A declaração do ministro Luiz Fux, no julgamento desta quarta-feira (10), gerou forte repercussão política. Ao afirmar que há “incompetência absoluta” do Supremo Tribunal Federal (STF) para analisar casos envolvendo o ex-presidente Jair Bolsonaro e aliados que não ocupam cargos públicos, o magistrado abriu espaço para uma enxurrada de reações no campo conservador.
Para apoiadores de Bolsonaro, o voto de Luiz Fux expôs os limites do tribunal e colocou o sistema em xeque. Nas redes sociais, parlamentares e líderes religiosos não esconderam a empolgação.

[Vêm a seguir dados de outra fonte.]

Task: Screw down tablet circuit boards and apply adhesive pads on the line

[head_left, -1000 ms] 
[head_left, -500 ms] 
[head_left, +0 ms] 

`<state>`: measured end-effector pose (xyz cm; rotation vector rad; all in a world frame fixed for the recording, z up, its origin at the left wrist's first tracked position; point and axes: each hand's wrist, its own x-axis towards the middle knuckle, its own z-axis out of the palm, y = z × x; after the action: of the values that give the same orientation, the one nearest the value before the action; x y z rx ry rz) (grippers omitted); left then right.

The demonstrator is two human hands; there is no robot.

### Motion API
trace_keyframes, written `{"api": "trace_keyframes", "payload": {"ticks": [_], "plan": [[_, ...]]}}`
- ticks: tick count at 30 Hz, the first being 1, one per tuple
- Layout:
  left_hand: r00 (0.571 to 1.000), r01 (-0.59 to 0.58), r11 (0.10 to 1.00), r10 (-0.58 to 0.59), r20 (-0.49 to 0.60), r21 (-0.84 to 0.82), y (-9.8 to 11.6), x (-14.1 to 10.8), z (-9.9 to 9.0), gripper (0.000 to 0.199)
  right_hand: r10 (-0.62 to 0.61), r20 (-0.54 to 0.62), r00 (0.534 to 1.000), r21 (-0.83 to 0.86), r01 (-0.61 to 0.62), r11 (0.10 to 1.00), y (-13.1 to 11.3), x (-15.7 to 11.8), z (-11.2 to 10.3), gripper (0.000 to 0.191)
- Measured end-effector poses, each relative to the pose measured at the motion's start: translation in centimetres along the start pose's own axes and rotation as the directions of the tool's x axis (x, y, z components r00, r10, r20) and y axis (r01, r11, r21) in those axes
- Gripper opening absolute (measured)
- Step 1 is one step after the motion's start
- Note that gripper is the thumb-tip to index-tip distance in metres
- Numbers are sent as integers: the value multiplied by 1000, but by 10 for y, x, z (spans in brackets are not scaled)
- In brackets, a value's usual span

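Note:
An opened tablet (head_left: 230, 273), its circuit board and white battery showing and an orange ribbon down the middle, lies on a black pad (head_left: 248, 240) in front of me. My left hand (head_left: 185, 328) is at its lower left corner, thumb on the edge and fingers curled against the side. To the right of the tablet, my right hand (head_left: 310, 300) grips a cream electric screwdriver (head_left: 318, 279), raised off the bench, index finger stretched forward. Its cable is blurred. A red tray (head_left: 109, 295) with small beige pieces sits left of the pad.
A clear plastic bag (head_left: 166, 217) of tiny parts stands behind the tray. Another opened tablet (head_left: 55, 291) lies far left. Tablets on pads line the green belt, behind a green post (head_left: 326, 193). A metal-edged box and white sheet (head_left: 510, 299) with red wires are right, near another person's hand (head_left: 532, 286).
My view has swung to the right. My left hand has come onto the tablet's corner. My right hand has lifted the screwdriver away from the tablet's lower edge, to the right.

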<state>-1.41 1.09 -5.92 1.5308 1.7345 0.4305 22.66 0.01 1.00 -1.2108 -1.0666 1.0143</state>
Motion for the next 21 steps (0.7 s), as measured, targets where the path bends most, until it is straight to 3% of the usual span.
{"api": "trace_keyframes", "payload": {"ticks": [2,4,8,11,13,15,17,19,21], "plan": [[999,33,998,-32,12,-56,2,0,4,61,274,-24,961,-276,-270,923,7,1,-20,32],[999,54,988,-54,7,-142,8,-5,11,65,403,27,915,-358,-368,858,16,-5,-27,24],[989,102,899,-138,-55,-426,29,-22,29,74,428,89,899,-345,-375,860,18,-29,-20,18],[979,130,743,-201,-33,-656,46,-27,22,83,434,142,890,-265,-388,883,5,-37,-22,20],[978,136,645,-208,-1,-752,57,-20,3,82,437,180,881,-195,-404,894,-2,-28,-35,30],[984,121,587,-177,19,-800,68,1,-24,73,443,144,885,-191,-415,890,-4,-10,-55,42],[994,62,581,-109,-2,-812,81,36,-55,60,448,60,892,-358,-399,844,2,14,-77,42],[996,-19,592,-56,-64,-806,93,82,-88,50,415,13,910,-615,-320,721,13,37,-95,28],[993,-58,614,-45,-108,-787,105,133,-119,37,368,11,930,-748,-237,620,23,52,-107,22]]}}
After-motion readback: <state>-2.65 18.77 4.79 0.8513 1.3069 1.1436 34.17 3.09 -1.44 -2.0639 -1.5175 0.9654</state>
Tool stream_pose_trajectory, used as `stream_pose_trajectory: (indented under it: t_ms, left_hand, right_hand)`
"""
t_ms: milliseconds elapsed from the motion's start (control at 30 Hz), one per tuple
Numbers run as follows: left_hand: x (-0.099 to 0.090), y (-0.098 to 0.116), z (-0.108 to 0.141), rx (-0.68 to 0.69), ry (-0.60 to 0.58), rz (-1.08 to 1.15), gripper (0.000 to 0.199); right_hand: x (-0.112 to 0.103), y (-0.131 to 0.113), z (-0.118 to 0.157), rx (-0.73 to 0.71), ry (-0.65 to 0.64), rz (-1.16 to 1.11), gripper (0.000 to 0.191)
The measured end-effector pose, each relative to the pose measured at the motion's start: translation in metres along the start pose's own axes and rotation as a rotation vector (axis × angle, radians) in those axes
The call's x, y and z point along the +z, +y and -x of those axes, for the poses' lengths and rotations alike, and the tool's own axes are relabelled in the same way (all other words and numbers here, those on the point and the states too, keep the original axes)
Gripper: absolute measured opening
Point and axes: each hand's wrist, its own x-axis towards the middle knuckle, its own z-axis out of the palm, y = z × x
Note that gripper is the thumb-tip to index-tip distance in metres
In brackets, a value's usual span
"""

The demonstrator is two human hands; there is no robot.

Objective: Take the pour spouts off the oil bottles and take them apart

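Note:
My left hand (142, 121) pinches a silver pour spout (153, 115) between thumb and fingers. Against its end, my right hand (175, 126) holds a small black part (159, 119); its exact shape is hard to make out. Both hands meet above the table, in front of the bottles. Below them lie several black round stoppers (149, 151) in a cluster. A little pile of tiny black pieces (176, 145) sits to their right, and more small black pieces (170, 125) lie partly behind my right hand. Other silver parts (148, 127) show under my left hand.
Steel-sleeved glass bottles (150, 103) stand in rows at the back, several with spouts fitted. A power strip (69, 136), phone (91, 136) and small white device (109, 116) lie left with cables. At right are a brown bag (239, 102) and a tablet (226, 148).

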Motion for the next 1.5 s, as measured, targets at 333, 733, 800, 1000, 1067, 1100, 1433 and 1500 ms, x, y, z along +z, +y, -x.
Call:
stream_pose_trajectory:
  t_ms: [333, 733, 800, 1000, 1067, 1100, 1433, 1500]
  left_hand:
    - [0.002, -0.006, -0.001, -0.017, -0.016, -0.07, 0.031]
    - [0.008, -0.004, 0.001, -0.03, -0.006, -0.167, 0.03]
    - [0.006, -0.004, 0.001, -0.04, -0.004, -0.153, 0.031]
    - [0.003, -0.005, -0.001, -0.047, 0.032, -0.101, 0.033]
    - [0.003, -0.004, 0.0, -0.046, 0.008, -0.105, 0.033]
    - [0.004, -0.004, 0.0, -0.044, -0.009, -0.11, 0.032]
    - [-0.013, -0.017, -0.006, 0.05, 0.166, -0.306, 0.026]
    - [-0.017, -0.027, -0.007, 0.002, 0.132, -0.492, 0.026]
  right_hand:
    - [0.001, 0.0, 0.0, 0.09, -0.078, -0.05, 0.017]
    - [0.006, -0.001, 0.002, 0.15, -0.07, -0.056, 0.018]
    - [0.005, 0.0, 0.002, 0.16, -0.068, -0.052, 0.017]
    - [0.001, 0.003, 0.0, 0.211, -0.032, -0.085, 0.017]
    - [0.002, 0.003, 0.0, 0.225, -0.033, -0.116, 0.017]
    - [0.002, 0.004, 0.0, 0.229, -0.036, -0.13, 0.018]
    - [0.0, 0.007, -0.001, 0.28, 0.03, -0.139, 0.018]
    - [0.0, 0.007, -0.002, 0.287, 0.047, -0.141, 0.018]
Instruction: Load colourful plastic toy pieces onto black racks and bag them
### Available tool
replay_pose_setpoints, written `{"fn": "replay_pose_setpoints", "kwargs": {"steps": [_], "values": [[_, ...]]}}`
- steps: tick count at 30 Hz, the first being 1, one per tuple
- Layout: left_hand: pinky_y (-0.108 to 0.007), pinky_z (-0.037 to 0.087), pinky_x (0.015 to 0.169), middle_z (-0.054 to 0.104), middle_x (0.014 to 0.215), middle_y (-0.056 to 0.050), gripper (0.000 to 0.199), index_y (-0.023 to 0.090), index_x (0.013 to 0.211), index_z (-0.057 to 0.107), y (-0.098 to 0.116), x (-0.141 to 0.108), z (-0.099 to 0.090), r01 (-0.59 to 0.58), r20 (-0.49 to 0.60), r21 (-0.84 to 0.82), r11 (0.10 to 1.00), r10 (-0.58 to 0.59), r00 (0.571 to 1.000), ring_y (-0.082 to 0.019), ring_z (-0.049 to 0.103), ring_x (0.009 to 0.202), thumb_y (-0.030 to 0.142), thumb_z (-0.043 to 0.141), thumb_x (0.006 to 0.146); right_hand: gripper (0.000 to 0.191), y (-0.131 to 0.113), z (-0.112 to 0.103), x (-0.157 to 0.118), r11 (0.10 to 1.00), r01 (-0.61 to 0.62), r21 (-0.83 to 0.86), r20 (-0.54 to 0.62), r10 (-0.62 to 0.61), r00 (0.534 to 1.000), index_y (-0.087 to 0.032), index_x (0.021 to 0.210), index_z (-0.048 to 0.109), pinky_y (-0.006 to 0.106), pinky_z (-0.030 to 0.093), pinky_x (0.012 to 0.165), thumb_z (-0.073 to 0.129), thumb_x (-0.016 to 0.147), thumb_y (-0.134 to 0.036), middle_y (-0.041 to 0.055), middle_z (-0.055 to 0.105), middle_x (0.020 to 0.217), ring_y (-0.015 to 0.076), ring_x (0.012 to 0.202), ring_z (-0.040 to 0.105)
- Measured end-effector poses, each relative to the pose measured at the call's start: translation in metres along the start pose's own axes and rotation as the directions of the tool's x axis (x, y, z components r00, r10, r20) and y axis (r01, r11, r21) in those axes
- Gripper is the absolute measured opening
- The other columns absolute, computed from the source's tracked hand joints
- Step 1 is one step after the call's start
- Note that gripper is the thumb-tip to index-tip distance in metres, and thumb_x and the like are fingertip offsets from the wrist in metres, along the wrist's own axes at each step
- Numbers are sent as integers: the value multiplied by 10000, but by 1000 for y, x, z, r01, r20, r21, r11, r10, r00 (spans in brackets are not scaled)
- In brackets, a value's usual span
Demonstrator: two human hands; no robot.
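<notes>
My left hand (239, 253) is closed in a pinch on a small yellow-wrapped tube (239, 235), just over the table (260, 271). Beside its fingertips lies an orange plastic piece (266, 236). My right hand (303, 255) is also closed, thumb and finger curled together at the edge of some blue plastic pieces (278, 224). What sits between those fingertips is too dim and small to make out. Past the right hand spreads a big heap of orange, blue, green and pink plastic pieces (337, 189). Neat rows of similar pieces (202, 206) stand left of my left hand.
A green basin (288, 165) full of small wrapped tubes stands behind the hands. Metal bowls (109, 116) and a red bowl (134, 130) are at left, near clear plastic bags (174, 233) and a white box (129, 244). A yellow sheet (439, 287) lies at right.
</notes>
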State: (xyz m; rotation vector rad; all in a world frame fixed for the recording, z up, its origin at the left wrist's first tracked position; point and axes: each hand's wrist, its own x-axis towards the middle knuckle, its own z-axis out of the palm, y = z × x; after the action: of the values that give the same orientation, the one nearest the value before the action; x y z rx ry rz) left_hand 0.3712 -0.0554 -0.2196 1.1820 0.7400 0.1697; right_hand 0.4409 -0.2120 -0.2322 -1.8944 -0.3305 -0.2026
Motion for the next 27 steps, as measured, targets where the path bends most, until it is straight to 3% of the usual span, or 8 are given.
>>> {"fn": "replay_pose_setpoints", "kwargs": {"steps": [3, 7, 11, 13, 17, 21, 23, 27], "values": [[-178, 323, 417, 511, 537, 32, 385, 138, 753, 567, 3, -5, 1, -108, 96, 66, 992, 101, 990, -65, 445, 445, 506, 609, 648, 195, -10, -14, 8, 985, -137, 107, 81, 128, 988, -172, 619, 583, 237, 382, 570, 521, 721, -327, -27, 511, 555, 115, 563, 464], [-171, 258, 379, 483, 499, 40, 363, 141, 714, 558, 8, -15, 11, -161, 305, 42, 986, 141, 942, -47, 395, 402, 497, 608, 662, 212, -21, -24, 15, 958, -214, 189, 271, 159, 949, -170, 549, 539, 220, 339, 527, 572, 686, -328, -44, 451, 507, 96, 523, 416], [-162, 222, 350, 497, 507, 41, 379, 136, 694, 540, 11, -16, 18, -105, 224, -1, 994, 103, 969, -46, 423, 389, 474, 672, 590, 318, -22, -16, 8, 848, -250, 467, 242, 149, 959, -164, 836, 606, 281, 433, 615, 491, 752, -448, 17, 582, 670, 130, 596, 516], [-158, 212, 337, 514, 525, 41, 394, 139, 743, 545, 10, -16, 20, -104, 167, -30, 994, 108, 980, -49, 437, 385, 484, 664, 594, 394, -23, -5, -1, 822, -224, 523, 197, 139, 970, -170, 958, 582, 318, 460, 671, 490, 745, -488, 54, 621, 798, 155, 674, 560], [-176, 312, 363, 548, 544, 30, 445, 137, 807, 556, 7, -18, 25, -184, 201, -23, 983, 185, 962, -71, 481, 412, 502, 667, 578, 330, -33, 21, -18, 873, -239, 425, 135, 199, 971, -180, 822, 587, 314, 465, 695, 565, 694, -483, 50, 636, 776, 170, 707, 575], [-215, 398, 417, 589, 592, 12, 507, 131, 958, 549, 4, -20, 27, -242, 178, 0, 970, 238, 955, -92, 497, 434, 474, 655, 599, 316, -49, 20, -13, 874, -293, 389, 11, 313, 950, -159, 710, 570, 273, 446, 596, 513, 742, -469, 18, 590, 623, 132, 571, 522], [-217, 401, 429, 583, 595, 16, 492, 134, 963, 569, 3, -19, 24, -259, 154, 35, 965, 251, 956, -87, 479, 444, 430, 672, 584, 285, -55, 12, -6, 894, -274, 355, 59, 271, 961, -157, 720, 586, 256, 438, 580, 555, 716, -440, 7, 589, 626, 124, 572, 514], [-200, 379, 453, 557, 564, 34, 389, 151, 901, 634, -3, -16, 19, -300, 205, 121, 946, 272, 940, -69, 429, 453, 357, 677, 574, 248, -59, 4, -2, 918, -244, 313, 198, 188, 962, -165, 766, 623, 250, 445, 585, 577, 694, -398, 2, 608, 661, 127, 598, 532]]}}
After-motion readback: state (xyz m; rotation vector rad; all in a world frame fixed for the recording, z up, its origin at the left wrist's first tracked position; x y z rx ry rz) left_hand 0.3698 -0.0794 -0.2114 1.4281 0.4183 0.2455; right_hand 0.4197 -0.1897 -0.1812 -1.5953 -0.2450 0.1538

O pastor Silas Malafaia classificou a fala como uma vitória: “Ministro Fux arrebentando a farsa do golpe”. O deputado Luciano Zucco (PL-RS) foi além e pediu a anulação do processo: “Fux honra a toga, anula tudo”.
Já o deputado Nikolas Ferreira (PL-MG) destacou que os réus não possuem prerrogativa de foro e, por isso, não deveriam estar sendo julgados pelo STF: “Começa bem, e muito bem, o Fux”, escreveu. O parlamentar Zé Trovão (PL-SC) também celebrou: “Um ministro que mostrou imparcialidade. Fux honra a toga”.
As manifestações apontam para um fortalecimento da narrativa bolsonarista de que os processos em andamento extrapolam os limites constitucionais. Se o entendimento de Fux prosperar, o rumo das ações pode mudar e reacender o debate sobre a competência do Supremo em casos que envolvem ex-mandatários.
Enquanto os próximos votos não chegam, o campo da direita já transformou o episódio em símbolo de resistência, reforçando o discurso de que ainda há espaço para a revisão do processo e para a defesa de Bolsonaro e seus aliados.